_SOURCE DATA_
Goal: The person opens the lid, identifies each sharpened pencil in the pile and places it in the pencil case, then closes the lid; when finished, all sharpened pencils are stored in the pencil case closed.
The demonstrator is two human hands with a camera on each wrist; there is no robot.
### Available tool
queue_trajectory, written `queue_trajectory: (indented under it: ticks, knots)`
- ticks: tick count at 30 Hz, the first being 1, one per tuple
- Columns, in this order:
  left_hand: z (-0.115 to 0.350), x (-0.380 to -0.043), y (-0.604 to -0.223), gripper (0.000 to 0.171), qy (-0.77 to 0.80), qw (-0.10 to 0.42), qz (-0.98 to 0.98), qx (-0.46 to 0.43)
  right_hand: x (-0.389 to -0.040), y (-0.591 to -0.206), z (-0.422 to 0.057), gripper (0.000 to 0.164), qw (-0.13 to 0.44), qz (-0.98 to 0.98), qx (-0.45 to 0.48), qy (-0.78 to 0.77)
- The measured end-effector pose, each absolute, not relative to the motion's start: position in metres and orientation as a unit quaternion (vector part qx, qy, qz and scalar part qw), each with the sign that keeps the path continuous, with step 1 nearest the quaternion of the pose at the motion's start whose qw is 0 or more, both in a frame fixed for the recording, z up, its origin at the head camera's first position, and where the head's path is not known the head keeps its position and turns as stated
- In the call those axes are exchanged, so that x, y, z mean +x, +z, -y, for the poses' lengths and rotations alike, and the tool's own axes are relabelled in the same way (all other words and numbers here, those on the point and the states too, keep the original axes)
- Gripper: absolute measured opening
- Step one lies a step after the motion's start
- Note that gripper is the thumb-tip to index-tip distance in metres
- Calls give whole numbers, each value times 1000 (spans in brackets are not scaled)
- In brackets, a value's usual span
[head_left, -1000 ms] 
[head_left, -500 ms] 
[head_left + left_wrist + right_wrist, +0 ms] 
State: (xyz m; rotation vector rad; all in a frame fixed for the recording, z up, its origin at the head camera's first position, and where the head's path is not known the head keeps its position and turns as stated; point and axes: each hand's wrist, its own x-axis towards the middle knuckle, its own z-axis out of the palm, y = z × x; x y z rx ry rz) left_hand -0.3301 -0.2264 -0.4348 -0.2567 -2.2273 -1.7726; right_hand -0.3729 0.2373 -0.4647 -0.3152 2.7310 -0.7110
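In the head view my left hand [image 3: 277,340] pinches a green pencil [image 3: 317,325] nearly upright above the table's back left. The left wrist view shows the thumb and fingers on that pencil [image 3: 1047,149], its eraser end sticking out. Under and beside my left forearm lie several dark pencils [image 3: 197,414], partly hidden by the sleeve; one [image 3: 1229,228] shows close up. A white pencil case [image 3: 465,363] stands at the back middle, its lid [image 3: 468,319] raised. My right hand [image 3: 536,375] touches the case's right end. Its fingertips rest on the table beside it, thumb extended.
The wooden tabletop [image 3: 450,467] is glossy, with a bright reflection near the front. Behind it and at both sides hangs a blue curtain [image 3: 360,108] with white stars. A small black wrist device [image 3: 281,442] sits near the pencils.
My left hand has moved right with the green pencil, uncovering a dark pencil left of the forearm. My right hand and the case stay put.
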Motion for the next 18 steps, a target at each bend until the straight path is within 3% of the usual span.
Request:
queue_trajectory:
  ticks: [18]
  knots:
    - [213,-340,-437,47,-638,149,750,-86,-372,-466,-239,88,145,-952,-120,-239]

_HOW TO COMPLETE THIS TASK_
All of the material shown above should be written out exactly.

_ANSWER FOR THE TASK_
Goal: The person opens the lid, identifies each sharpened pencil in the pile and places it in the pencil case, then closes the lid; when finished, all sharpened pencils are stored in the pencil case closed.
The demonstrator is two human hands with a camera on each wrist; there is no robot.
### Available tool
queue_trajectory, written `queue_trajectory: (indented under it: ticks, knots)`
- ticks: tick count at 30 Hz, the first being 1, one per tuple
- Columns, in this order:
  left_hand: z (-0.115 to 0.350), x (-0.380 to -0.043), y (-0.604 to -0.223), gripper (0.000 to 0.171), qy (-0.77 to 0.80), qw (-0.10 to 0.42), qz (-0.98 to 0.98), qx (-0.46 to 0.43)
  right_hand: x (-0.389 to -0.040), y (-0.591 to -0.206), z (-0.422 to 0.057), gripper (0.000 to 0.164), qw (-0.13 to 0.44), qz (-0.98 to 0.98), qx (-0.45 to 0.48), qy (-0.78 to 0.77)
- The measured end-effector pose, each absolute, not relative to the motion's start: position in metres and orientation as a unit quaternion (vector part qx, qy, qz and scalar part qw), each with the sign that keeps the path continuous, with step 1 nearest the quaternion of the pose at the motion's start whose qw is 0 or more, both in a frame fixed for the recording, z up, its origin at the head camera's first position, and where the head's path is not known the head keeps its position and turns as stated
- In the call those axes are exchanged, so that x, y, z mean +x, +z, -y, for the poses' lengths and rotations alike, and the tool's own axes are relabelled in the same way (all other words and numbers here, those on the point and the states too, keep the original axes)
- Gripper: absolute measured opening
- Step one lies a step after the motion's start
- Note that gripper is the thumb-tip to index-tip distance in metres
- Calls give whole numbers, each value times 1000 (spans in brackets are not scaled)
- In brackets, a value's usual span
[head_left, -1000 ms] 
[head_left, -500 ms] 
[head_left + left_wrist + right_wrist, +0 ms] 
State: (xyz m; rotation vector rad; all in a frame fixed for the recording, z up, its origin at the head camera's first position, and where the head's path is not known the head keeps its position and turns as stated; point and axes: each hand's wrist, its own x-axis towards the middle knuckle, its own z-axis out of the palm, y = z × x; x y z rx ry rz) left_hand -0.3301 -0.2264 -0.4348 -0.2567 -2.2273 -1.7726; right_hand -0.3729 0.2373 -0.4647 -0.3152 2.7310 -0.7110
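In the head view my left hand [image 3: 277,340] pinches a green pencil [image 3: 317,325] nearly upright above the table's back left. The left wrist view shows the thumb and fingers on that pencil [image 3: 1047,149], its eraser end sticking out. Under and beside my left forearm lie several dark pencils [image 3: 197,414], partly hidden by the sleeve; one [image 3: 1229,228] shows close up. A white pencil case [image 3: 465,363] stands at the back middle, its lid [image 3: 468,319] raised. My right hand [image 3: 536,375] touches the case's right end. Its fingertips rest on the table beside it, thumb extended.
The wooden tabletop [image 3: 450,467] is glossy, with a bright reflection near the front. Behind it and at both sides hangs a blue curtain [image 3: 360,108] with white stars. A small black wrist device [image 3: 281,442] sits near the pencils.
My left hand has moved right with the green pencil, uncovering a dark pencil left of the forearm. My right hand and the case stay put.
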Motion for the next 18 steps, a target at each bend until the straight path is within 3% of the usual span.
Request:
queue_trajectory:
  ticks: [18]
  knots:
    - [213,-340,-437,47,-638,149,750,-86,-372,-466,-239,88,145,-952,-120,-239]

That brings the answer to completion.